• **Task goal**
Without the pictures, copy all of the data exactly.

• **Given material**
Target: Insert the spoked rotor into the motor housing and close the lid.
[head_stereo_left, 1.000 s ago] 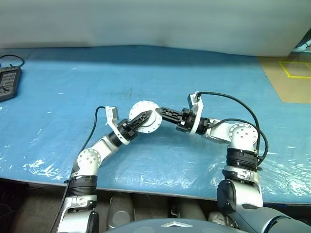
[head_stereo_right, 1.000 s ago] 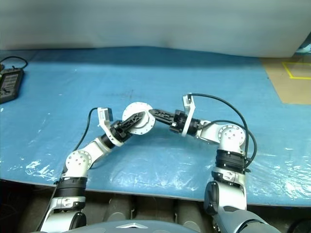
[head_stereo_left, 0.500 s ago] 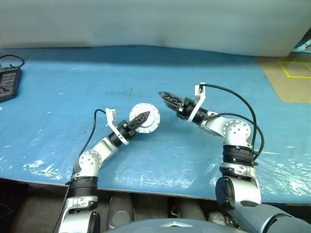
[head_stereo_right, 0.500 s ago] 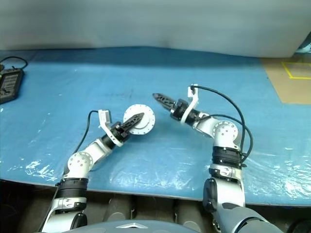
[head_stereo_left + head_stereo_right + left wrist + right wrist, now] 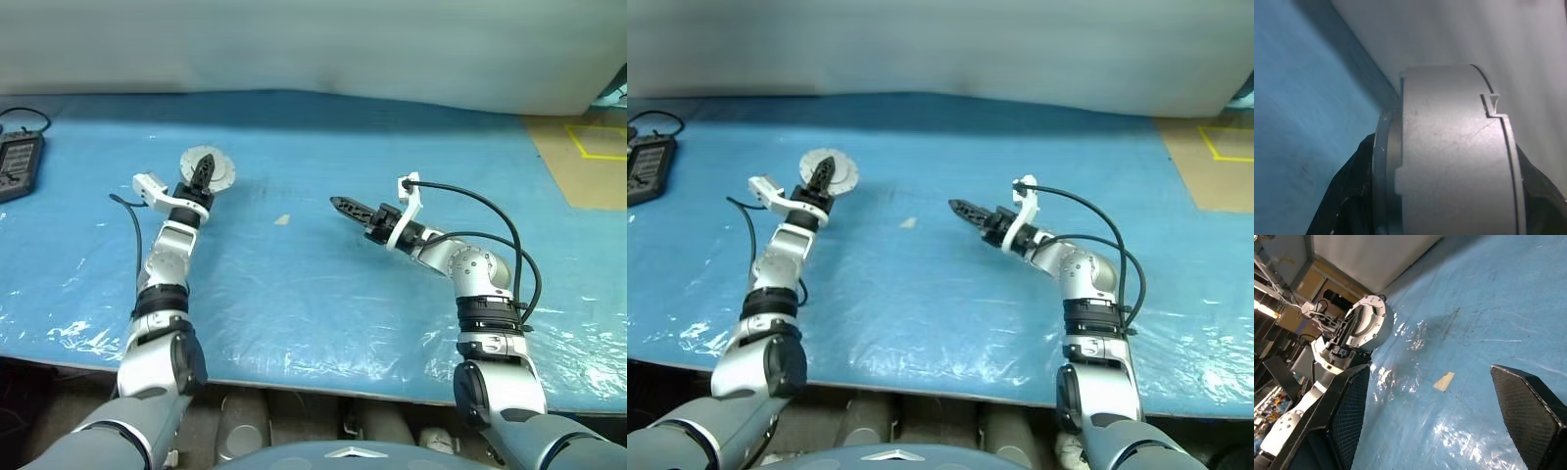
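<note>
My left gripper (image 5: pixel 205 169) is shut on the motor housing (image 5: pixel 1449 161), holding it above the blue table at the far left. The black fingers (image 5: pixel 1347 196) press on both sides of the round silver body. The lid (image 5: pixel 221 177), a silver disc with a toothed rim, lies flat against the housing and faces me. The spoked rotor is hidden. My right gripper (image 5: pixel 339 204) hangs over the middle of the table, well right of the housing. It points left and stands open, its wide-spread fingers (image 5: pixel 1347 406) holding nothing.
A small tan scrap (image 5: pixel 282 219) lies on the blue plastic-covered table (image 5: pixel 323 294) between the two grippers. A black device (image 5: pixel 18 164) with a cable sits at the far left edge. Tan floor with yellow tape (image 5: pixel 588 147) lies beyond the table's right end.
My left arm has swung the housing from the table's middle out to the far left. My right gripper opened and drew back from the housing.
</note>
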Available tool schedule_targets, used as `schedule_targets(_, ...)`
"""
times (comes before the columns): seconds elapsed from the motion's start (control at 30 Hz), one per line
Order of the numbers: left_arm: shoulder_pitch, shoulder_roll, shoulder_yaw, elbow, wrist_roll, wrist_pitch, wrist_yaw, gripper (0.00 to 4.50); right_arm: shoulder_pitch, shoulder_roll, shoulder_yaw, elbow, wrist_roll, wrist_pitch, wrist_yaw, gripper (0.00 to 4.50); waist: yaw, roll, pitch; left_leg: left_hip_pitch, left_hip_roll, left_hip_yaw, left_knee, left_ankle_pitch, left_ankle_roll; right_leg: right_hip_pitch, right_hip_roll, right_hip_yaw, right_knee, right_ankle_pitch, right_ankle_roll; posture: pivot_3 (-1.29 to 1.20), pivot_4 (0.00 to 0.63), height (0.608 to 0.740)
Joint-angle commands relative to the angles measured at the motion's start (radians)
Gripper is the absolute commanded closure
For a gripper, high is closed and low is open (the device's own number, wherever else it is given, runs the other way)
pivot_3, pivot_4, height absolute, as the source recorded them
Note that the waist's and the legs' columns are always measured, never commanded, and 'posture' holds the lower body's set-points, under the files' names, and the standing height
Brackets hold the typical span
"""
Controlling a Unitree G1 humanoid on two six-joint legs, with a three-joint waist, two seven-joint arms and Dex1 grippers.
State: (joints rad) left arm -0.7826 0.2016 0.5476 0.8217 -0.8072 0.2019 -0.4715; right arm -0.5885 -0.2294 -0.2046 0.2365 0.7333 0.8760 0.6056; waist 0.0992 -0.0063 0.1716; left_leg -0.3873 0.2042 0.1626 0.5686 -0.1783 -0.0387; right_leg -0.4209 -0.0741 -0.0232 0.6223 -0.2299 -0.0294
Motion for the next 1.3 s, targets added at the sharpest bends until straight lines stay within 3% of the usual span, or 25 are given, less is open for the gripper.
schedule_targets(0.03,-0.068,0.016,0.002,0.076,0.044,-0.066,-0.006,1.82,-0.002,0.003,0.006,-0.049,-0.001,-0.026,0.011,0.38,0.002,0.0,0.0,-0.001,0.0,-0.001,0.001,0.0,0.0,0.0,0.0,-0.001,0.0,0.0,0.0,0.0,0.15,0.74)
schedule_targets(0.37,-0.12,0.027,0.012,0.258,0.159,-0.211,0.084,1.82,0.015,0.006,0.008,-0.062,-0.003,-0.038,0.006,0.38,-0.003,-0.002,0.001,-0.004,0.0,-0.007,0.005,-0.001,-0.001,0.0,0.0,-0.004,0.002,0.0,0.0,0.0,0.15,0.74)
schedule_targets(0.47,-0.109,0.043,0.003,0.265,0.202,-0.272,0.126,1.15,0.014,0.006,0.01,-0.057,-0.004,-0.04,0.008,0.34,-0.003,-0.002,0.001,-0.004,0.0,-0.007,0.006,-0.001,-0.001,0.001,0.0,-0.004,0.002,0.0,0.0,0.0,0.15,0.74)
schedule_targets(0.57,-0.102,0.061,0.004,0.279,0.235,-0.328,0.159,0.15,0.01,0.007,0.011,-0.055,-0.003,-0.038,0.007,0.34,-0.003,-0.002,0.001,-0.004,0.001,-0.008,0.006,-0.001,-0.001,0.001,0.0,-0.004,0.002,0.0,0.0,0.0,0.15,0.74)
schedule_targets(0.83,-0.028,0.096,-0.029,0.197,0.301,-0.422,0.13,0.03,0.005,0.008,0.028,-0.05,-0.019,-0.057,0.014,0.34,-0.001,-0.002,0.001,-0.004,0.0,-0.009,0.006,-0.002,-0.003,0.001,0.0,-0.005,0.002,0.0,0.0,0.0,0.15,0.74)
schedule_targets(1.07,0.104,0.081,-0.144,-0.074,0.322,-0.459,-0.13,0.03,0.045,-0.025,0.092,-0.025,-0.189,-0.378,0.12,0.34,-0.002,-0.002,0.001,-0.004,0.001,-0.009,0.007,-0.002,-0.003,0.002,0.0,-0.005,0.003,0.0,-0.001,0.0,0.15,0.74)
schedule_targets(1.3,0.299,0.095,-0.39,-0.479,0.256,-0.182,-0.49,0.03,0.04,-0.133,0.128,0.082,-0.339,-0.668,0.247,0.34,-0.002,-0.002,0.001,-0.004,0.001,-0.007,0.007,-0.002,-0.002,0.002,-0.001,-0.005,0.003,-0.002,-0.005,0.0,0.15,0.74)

• **Solution to this task**
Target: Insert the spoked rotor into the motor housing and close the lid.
[head_stereo_left, 1.000 s ago] 
[head_stereo_right, 1.000 s ago] 
[head_stereo_left, 0.500 s ago] 
[head_stereo_right, 0.500 s ago] 
[head_stereo_left + head_stereo_right + left wrist + right wrist, now] 
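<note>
My left gripper (image 5: pixel 205 169) is shut on the motor housing (image 5: pixel 1449 161), holding it above the blue table at the far left. The black fingers (image 5: pixel 1347 196) press on both sides of the round silver body. The lid (image 5: pixel 221 177), a silver disc with a toothed rim, lies flat against the housing and faces me. The spoked rotor is hidden. My right gripper (image 5: pixel 339 204) hangs over the middle of the table, well right of the housing. It points left and stands open, its wide-spread fingers (image 5: pixel 1347 406) holding nothing.
A small tan scrap (image 5: pixel 282 219) lies on the blue plastic-covered table (image 5: pixel 323 294) between the two grippers. A black device (image 5: pixel 18 164) with a cable sits at the far left edge. Tan floor with yellow tape (image 5: pixel 588 147) lies beyond the table's right end.
My left arm has swung the housing from the table's middle out to the far left. My right gripper opened and drew back from the housing.
</note>
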Available tool schedule_targets, used as `schedule_targets(_, ...)`
"""
times (comes before the columns): seconds elapsed from the motion's start (control at 30 Hz), one per line
Order of the numbers: left_arm: shoulder_pitch, shoulder_roll, shoulder_yaw, elbow, wrist_roll, wrist_pitch, wrist_yaw, gripper (0.00 to 4.50); right_arm: shoulder_pitch, shoulder_roll, shoulder_yaw, elbow, wrist_roll, wrist_pitch, wrist_yaw, gripper (0.00 to 4.50); waist: yaw, roll, pitch; left_leg: left_hip_pitch, left_hip_roll, left_hip_yaw, left_knee, left_ankle_pitch, left_ankle_roll; right_leg: right_hip_pitch, right_hip_roll, right_hip_yaw, right_knee, right_ankle_pitch, right_ankle_roll; posture: pivot_3 (-1.29 to 1.20), pivot_4 (0.00 to 0.63), height (0.608 to 0.740)
Joint-angle commands relative to the angles measured at the motion's start (radians)
Gripper is the absolute commanded closure
For a gripper, high is closed and low is open (the device's own number, wherever else it is given, runs the other way)
pivot_3, pivot_4, height absolute, as the source recorded them
Note that the waist's and the legs' columns are always measured, never commanded, and 'posture' holds the lower body's set-points, under the files' names, and the standing height
Brackets hold the typical span
"""
Controlling a Unitree G1 humanoid on two six-joint legs, with a three-joint waist, two seven-joint arms and Dex1 grippers.
State: (joints rad) left arm -0.7826 0.2016 0.5476 0.8217 -0.8072 0.2019 -0.4715; right arm -0.5885 -0.2294 -0.2046 0.2365 0.7333 0.8760 0.6056; waist 0.0992 -0.0063 0.1716; left_leg -0.3873 0.2042 0.1626 0.5686 -0.1783 -0.0387; right_leg -0.4209 -0.0741 -0.0232 0.6223 -0.2299 -0.0294
Motion for the next 1.3 s, targets added at the sharpest bends until straight lines stay within 3% of the usual span, or 25 are given, less is open for the gripper.
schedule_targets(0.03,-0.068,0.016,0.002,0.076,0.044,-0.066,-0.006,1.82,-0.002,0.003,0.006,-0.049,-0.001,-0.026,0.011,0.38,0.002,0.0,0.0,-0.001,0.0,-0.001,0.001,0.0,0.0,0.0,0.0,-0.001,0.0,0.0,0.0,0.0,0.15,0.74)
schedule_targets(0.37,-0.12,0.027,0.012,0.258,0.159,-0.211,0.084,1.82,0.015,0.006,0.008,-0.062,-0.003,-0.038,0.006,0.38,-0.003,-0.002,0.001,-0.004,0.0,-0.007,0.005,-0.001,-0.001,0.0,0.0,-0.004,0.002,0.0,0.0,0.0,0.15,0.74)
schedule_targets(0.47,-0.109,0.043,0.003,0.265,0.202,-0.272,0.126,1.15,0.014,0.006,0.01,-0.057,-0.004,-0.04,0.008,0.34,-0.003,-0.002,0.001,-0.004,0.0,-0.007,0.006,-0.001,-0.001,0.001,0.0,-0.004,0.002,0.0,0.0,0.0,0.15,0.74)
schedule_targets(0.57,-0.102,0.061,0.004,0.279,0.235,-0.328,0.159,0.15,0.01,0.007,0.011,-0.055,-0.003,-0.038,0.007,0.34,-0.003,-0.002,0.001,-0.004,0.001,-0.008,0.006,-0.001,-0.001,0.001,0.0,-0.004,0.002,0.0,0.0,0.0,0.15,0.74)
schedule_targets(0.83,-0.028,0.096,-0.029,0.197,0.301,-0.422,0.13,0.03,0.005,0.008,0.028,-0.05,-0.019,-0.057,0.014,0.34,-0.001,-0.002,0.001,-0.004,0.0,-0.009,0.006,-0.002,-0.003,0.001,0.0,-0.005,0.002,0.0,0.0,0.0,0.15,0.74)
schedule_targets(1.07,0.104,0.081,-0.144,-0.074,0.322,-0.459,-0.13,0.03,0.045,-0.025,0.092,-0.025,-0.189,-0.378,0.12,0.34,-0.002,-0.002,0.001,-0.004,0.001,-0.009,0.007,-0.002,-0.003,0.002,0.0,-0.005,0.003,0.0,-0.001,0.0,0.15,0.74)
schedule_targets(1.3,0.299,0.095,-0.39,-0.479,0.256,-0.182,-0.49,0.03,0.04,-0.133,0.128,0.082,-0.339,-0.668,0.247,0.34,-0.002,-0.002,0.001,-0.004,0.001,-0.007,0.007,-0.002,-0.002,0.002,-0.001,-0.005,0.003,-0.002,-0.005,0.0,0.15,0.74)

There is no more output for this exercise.